== What is required ==
Without including any pictures, return the records below exactly as written.

Dataset content below:

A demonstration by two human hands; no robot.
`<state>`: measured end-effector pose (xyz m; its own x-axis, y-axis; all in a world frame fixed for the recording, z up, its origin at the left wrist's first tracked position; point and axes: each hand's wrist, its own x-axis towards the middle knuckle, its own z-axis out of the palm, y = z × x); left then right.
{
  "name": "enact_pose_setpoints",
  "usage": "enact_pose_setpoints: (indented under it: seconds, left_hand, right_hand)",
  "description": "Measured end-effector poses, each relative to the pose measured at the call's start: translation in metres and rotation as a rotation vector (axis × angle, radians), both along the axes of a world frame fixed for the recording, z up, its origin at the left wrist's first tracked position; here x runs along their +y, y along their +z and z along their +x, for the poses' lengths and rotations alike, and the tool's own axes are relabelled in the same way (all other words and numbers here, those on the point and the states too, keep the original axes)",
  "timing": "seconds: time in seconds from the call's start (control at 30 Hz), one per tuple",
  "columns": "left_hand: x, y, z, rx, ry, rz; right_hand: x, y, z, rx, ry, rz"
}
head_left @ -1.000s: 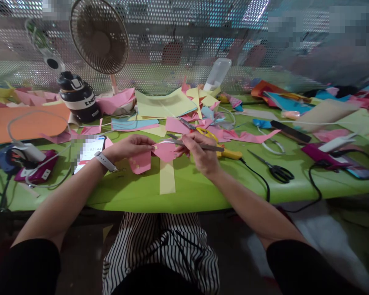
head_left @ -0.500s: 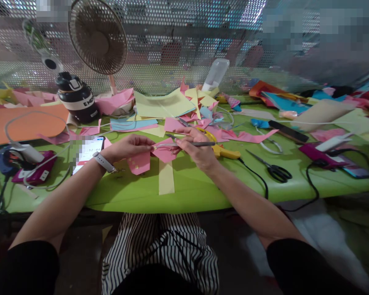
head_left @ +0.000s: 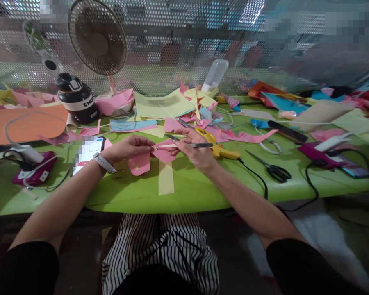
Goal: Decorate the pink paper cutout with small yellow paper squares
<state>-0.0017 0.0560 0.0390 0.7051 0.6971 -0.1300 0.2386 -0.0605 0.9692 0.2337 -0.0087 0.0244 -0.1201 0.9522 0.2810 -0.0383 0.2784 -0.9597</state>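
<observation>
My right hand (head_left: 197, 151) is closed on slim metal tweezers (head_left: 199, 145), whose tips point left toward my left hand. My left hand (head_left: 133, 146) is pinched at the edge of the pink paper pieces, and what it holds is too small to make out. One pink piece (head_left: 164, 154) lies under the tweezers' tips. Another pink piece (head_left: 140, 164) with small yellowish bits on it is below my left fingers. A pale yellow strip (head_left: 166, 178) lies on the green tabletop (head_left: 197, 190) between my hands, running toward the front edge.
A yellow glue gun (head_left: 224, 153) and black scissors (head_left: 278, 173) lie right of my right hand. Left are a lit phone (head_left: 87, 155), a purple power block (head_left: 38, 172) and a black bottle (head_left: 78, 100). Paper scraps (head_left: 162, 104), a fan (head_left: 98, 39) and cables line the back.
The blue tool at the far left edge has moved mostly out of view, with a blurred shape there now. The tweezers have shifted very slightly left. My left hand has hardly moved.
</observation>
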Motion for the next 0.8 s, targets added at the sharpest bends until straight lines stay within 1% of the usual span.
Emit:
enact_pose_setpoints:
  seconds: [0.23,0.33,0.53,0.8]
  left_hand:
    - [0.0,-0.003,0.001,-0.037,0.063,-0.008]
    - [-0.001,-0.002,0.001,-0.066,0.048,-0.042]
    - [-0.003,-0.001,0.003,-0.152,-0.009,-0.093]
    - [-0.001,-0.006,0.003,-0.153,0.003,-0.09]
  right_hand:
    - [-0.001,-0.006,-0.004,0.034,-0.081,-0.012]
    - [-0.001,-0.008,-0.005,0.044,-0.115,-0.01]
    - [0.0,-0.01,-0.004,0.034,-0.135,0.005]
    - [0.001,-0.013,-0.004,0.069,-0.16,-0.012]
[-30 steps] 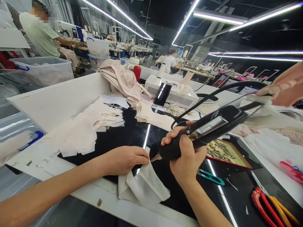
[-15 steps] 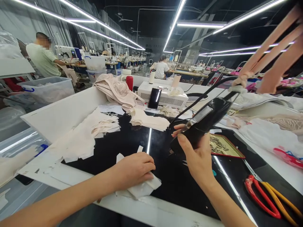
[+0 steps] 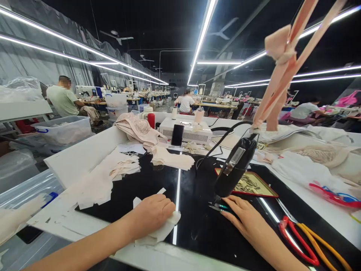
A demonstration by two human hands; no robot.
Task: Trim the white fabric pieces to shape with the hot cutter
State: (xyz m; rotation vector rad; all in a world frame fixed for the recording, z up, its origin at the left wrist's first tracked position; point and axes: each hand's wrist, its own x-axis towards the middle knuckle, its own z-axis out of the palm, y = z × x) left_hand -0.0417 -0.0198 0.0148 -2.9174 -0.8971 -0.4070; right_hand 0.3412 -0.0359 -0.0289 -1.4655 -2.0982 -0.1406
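Observation:
My left hand (image 3: 153,216) is closed over a small stack of cream fabric pieces (image 3: 169,226) at the table's front edge. Its fingertips are hidden behind the hand. On the black table surface, the fingers of my right hand (image 3: 245,216) close around thread snips (image 3: 218,207) with a teal part, their pointed tips facing left. Just above that hand, a black handheld cutting tool (image 3: 235,165) hangs by a peach fabric strap (image 3: 278,86), tilted, with a cord at its top; its lower end is close to the snips.
Large scissors (image 3: 299,241) with red and orange handles lie at right, near a red-rimmed tray (image 3: 275,194) of scraps. Cream fabric stacks (image 3: 93,180) lie left, and another pile (image 3: 172,159) ahead. A phone (image 3: 177,134) leans on a white box (image 3: 166,128).
My right hand has let go of the black tool, which now hangs from its strap, and has moved down to the snips. My left hand stays on the fabric. The view has shifted slightly.

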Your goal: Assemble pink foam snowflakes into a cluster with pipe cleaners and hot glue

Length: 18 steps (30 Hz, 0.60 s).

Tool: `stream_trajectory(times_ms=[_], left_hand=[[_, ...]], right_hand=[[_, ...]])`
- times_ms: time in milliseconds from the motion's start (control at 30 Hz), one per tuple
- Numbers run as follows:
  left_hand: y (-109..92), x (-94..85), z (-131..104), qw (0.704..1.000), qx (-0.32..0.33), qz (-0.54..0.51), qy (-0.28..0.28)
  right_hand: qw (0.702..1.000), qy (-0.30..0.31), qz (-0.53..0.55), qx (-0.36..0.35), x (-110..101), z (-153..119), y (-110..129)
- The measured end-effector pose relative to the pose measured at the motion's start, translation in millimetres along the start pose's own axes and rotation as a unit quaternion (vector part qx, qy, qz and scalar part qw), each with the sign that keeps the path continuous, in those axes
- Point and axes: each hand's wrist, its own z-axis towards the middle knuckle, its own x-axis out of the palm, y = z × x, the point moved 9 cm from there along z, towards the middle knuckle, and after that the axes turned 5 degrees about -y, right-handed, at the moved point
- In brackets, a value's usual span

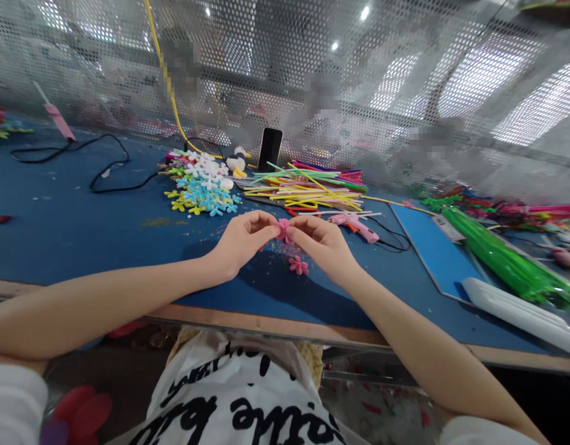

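Blue worktable (104, 238), perforated screen (276, 55) along its far side.
I watch the left hand (245, 242) and right hand (326, 246), both pinched closed on a pink flower (284, 229) over the middle; a second flower (298, 265) lies just nearer, coloured stems (313, 193) farther off.

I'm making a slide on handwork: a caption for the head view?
Left hand and right hand pinch a pink flower over a blue table, a second flower nearby.

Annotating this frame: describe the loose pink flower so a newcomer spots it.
Over the blue tabletop, find the left hand and right hand close together. Just below them in the picture lies the loose pink flower. Unlike the held pink flower above it, no hand touches it.
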Motion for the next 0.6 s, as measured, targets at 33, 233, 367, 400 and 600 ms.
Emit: stream_trajectory(times_ms=[33, 233, 367, 400, 600], left_hand=[[0, 0.6, 0, 1.0, 0.003, 0.008, 0.005], [-5, 3.4, -2, 0.996, 0.053, 0.057, 0.031], [-13, 4.0, -6, 0.991, 0.096, 0.091, 0.036], [-16, 3.6, -7, 0.988, 0.11, 0.103, 0.033], [-41, 5.3, -21, 0.956, 0.214, 0.201, 0.024]], right_hand=[[1.0, -0.004, -0.005, -0.008, -1, 0, 1], [0.999, -0.019, -0.036, -0.02, 0, -4, 2], [0.999, -0.021, 0.021, 0.016, 1, -5, 0], [0.998, -0.015, 0.046, 0.033, 2, -5, -2], [0.987, 0.03, 0.118, 0.108, 9, -7, -6]])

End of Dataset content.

== Result of the task ==
A demonstration by two human hands; no robot.
`<state>`: measured end-effector pose (xyz m; its own x-axis, y-axis; all in a world frame fixed for the recording, z up, its origin at the left wrist's first tracked position; point and axes: each hand's wrist, its own x-axis towards the middle knuckle, its own z-axis out of the palm, y = z × x); left then right.
{
  "name": "enact_pose_setpoints",
  "usage": "enact_pose_setpoints: (indented under it: seconds, left_hand, right_hand)",
  "description": "Measured end-effector poses, each relative to the pose measured at the call's start: translation in metres and rotation as a rotation vector (axis × angle, radians), both along the axes of a world frame fixed for the recording, z up, its origin at the left wrist's first tracked position; here x runs along their +y, y along their +z and z along their +x, for the poses' lengths and rotations alike, and the tool's own axes are relabelled in the same way (all other words and numbers here, those on the point and the states too, keep the original axes)",
  "timing": "seconds: time in seconds from the call's start (control at 30 Hz), one per tuple",
  "columns": "left_hand: x, y, z, rx, ry, rz; right_hand: x, y, z, rx, ry, rz"
}
head_left @ -1.000s: 
head_left @ -0.500s: 
head_left @ +0.000s: 
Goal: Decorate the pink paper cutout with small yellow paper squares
<state>-0.0017 0.0560 0.0390 0.7051 0.6971 -0.1300 0.2386 -0.0605 0.9692 0.2337 -0.0087 0.0244 -0.1201 0.9522 0.2810 -0.0383 0.2784 -0.9597</state>
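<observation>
My right hand (head_left: 197, 151) is closed on slim metal tweezers (head_left: 199, 145), whose tips point left toward my left hand. My left hand (head_left: 133, 146) is pinched at the edge of the pink paper pieces, and what it holds is too small to make out. One pink piece (head_left: 164, 154) lies under the tweezers' tips. Another pink piece (head_left: 140, 164) with small yellowish bits on it is below my left fingers. A pale yellow strip (head_left: 166, 178) lies on the green tabletop (head_left: 197, 190) between my hands, running toward the front edge.
A yellow glue gun (head_left: 224, 153) and black scissors (head_left: 278, 173) lie right of my right hand. Left are a lit phone (head_left: 87, 155), a purple power block (head_left: 38, 172) and a black bottle (head_left: 78, 100). Paper scraps (head_left: 162, 104), a fan (head_left: 98, 39) and cables line the back.
The blue tool at the far left edge has moved mostly out of view, with a blurred shape there now. The tweezers have shifted very slightly left. My left hand has hardly moved.
</observation>
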Motion for the next 0.8 s, targets added at the sharpest bends until straight lines stay within 1% of the usual span.
Emit:
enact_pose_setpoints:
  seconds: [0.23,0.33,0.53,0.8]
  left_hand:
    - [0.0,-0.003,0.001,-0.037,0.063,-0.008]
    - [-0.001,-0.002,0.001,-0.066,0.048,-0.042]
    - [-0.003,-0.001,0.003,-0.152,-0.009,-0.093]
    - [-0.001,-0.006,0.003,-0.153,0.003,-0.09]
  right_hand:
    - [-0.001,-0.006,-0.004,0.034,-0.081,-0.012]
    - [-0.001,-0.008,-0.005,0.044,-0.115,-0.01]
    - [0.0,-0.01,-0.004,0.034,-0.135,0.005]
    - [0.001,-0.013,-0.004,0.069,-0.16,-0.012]
[-30 steps] 
[-15 steps] 
[+0 steps] 
A demonstration by two human hands; no robot.
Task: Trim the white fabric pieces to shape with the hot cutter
State: (xyz m; rotation vector rad; all in a world frame fixed for the recording, z up, its origin at the left wrist's first tracked position; point and axes: each hand's wrist, its own x-axis towards the middle knuckle, its own z-axis out of the palm, y = z × x) left_hand -0.0417 -0.0198 0.0148 -2.9174 -0.8971 -0.4070; right_hand 0.3412 -0.0359 -0.0289 -1.4655 -2.0982 -0.1406
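Observation:
My left hand (image 3: 153,216) is closed over a small stack of cream fabric pieces (image 3: 169,226) at the table's front edge. Its fingertips are hidden behind the hand. On the black table surface, the fingers of my right hand (image 3: 245,216) close around thread snips (image 3: 218,207) with a teal part, their pointed tips facing left. Just above that hand, a black handheld cutting tool (image 3: 235,165) hangs by a peach fabric strap (image 3: 278,86), tilted, with a cord at its top; its lower end is close to the snips.
Large scissors (image 3: 299,241) with red and orange handles lie at right, near a red-rimmed tray (image 3: 275,194) of scraps. Cream fabric stacks (image 3: 93,180) lie left, and another pile (image 3: 172,159) ahead. A phone (image 3: 177,134) leans on a white box (image 3: 166,128).
My right hand has let go of the black tool, which now hangs from its strap, and has moved down to the snips. My left hand stays on the fabric. The view has shifted slightly.
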
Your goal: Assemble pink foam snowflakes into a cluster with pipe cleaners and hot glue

Length: 18 steps (30 Hz, 0.60 s).

Tool: `stream_trajectory(times_ms=[_], left_hand=[[_, ...]], right_hand=[[_, ...]])`
- times_ms: time in milliseconds from the motion's start (control at 30 Hz), one per tuple
- Numbers run as follows:
  left_hand: y (-109..92), x (-94..85), z (-131..104), qw (0.704..1.000), qx (-0.32..0.33), qz (-0.54..0.51), qy (-0.28..0.28)
  right_hand: qw (0.702..1.000), qy (-0.30..0.31), qz (-0.53..0.55), qx (-0.36..0.35), x (-110..101), z (-153..119), y (-110..129)
- The measured end-effector pose relative to the pose measured at the motion's start, translation in millimetres along the start pose's own axes and rotation as a unit quaternion (vector part qx, qy, qz and scalar part qw), each with the sign that keeps the path continuous, in those axes
- Point and axes: each hand's wrist, its own z-axis towards the middle knuckle, its own x-axis out of the palm, y = z × x, the point moved 9 cm from there along z, towards the middle knuckle, and after that the axes turned 5 degrees about -y, right-handed, at the moved point
- In brackets, a value's usual span


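Blue worktable (104, 238), perforated screen (276, 55) along its far side.
I watch the left hand (245, 242) and right hand (326, 246), both pinched closed on a pink flower (284, 229) over the middle; a second flower (298, 265) lies just nearer, coloured stems (313, 193) farther off.

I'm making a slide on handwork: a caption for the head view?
Left hand and right hand pinch a pink flower over a blue table, a second flower nearby.

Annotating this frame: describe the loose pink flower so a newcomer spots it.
Over the blue tabletop, find the left hand and right hand close together. Just below them in the picture lies the loose pink flower. Unlike the held pink flower above it, no hand touches it.
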Motion for the next 0.6 s, as measured, targets at 33, 233, 367, 400 and 600 ms.
Emit: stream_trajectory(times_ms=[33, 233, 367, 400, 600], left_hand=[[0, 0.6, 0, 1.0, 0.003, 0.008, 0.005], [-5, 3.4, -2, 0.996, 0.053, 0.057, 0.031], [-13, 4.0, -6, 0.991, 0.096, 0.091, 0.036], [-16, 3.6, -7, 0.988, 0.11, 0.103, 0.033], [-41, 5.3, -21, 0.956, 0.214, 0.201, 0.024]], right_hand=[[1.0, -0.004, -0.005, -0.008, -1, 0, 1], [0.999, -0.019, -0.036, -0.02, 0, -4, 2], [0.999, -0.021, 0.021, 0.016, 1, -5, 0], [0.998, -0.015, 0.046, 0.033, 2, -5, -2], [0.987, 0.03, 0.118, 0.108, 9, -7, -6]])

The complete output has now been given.